“Don’t leave me…” he said.
“I’m not going anywhere.”
“… ever.”
When I didn’t say anything, he kissed me again and repeated it: “Ever.”
“Okay,” I said. And at that point I could not be certain as to who was more intoxicated.
*
Late in the night I slipped away to the restroom, and on exiting I encountered Oliver in the adjacent vestibule. We had until that point exchanged very few words.
“Well, you seem to be hanging in there.” He smiled, coy.
“Excuse me?”
“I just assumed you’d leave our boy after those photos.”

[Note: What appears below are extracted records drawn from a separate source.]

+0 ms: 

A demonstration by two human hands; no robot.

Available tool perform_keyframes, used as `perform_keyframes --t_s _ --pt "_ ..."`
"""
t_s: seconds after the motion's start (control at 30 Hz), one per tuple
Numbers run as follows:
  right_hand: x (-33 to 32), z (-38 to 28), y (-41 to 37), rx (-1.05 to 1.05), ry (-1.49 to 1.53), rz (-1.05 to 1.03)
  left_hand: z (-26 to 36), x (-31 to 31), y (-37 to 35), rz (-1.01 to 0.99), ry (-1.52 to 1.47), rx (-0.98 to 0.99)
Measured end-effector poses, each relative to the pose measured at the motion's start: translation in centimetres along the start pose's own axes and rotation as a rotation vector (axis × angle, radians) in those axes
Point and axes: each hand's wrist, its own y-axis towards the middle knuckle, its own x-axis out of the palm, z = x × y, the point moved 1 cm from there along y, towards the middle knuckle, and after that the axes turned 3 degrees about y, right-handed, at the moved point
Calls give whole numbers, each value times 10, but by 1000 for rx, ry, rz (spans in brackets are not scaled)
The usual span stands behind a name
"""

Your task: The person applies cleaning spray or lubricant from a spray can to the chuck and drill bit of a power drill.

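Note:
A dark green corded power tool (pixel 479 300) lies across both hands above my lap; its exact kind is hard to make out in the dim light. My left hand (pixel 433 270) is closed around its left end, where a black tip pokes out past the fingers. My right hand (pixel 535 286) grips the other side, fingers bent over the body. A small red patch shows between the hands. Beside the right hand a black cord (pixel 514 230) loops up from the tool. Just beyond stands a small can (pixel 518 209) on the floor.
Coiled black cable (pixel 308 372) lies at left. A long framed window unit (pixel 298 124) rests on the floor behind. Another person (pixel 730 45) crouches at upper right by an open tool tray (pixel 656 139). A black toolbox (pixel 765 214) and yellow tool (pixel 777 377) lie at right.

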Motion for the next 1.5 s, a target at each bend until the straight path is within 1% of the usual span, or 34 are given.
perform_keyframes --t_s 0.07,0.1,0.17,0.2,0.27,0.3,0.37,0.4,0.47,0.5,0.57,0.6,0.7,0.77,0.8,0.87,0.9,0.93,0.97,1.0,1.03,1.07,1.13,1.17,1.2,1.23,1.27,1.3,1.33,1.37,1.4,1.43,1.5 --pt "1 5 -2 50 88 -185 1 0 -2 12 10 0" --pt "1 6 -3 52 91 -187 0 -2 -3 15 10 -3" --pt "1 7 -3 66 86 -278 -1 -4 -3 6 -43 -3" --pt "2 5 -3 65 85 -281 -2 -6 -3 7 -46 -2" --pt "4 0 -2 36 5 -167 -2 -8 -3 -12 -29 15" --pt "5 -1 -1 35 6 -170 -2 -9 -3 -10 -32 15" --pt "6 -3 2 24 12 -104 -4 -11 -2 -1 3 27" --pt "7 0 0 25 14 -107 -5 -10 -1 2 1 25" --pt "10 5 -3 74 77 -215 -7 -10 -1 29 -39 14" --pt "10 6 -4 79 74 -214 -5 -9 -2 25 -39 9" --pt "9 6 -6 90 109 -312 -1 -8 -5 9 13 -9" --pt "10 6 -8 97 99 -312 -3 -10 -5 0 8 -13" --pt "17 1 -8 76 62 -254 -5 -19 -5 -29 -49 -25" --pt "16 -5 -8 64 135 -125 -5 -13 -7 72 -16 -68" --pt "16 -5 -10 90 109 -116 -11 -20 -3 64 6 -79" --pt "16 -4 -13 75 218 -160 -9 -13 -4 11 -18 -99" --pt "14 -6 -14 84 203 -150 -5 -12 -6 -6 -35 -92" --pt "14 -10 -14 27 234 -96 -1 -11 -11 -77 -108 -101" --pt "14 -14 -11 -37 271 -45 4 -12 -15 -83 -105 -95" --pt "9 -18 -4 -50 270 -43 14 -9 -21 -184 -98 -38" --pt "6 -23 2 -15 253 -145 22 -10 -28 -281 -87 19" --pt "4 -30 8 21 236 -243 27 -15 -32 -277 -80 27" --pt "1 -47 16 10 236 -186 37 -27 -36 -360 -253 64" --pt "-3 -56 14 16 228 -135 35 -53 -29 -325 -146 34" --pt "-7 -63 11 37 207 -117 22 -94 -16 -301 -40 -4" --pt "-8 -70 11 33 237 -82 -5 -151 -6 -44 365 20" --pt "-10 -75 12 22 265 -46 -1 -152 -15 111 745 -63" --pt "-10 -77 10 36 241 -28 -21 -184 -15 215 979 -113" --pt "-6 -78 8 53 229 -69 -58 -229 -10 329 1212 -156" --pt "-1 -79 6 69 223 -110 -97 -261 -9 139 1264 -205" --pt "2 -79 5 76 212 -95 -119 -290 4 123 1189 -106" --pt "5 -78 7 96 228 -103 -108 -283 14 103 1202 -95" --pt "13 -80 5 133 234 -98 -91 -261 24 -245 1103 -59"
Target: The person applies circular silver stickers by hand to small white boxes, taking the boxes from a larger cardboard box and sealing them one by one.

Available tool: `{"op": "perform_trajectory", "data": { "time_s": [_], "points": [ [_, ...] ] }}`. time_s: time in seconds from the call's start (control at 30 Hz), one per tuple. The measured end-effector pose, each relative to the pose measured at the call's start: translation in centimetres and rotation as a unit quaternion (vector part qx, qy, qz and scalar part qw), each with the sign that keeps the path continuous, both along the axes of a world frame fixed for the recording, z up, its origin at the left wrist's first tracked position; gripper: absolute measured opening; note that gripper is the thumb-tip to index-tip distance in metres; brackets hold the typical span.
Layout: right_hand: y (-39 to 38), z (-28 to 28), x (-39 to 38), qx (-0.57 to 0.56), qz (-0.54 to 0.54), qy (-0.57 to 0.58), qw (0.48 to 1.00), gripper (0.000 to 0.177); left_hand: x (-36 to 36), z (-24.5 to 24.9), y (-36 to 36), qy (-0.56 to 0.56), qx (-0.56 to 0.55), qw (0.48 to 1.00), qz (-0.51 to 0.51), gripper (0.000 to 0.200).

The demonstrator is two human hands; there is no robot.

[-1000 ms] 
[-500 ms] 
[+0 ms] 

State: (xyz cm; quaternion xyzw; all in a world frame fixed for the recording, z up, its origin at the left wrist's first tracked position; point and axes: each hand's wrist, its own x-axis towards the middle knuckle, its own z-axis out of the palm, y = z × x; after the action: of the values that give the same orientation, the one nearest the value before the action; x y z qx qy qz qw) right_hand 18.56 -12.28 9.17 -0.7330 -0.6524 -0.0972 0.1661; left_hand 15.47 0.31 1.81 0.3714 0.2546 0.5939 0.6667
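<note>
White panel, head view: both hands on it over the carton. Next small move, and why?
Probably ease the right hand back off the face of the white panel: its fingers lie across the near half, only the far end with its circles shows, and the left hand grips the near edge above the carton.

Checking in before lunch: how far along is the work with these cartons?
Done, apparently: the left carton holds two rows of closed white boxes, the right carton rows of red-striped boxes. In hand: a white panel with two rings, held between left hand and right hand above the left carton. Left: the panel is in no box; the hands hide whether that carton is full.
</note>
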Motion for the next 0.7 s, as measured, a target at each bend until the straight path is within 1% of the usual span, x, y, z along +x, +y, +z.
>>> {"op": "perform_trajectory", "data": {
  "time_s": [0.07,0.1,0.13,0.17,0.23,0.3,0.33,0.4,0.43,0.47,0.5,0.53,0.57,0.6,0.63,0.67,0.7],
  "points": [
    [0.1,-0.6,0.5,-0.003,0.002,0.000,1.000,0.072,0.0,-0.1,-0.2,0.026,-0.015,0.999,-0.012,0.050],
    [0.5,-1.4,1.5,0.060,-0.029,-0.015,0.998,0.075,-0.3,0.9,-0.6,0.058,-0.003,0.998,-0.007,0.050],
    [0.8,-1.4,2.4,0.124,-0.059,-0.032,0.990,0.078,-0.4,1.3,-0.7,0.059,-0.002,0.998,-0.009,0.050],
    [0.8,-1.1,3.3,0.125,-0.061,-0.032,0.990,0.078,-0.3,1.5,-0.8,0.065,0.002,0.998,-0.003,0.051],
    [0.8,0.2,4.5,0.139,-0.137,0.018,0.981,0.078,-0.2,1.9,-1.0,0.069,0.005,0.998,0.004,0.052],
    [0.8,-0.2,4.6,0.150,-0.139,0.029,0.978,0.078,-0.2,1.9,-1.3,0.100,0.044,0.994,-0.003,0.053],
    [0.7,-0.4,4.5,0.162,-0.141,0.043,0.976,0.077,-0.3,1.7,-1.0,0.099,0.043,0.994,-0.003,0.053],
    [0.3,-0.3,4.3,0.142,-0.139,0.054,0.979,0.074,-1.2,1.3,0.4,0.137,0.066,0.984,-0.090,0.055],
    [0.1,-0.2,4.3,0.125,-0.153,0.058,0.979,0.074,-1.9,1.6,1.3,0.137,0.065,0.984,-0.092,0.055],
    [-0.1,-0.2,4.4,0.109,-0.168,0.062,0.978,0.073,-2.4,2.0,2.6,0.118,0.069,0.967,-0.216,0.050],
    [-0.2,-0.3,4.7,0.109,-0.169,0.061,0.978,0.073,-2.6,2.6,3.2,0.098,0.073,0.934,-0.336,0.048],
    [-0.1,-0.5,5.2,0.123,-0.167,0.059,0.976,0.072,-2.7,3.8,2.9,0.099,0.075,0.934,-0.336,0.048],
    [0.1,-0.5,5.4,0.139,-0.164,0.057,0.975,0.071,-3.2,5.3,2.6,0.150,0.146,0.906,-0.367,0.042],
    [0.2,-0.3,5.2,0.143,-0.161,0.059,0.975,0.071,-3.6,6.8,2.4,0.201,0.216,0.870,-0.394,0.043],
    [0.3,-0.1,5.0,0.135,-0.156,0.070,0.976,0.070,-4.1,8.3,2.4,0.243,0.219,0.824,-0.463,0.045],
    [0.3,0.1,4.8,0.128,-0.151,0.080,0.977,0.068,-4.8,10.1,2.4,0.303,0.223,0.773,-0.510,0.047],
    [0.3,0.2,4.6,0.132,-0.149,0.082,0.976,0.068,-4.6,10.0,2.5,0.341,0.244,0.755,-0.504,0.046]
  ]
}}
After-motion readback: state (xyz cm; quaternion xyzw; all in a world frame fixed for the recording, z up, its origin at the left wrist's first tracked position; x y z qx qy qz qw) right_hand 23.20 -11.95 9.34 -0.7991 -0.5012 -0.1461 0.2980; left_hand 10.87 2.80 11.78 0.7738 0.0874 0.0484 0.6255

I paused. It was the way he’d phrased it. “Well, you assumed incorrectly.”
“Clearly.”
The vestibule was narrow, dimly lit. I could smell the gin on him.
“Where’s Charlotte?”
“It’s over. We’re through.”
“I’m sorry to hear that.”
“Yes, well … She ended it.”
“Can you blame her?”
He laughed. “Oh, Solène…” He was drunk. “Did Hayes ever tell you what he said when he first saw you in Las Vegas? Did he?”
I didn’t respond. Somehow I knew where this was going.
“‘I just want to fuck her mouth.’” He said it slow, soft. “Did he tell you that? ‘Did you see that mum? I just want to fuck her mouth.’”
I stood there, not moving. Feeling his closeness in the tight space.
“What’s wrong, Oliver? Do you just not want him to be happy?”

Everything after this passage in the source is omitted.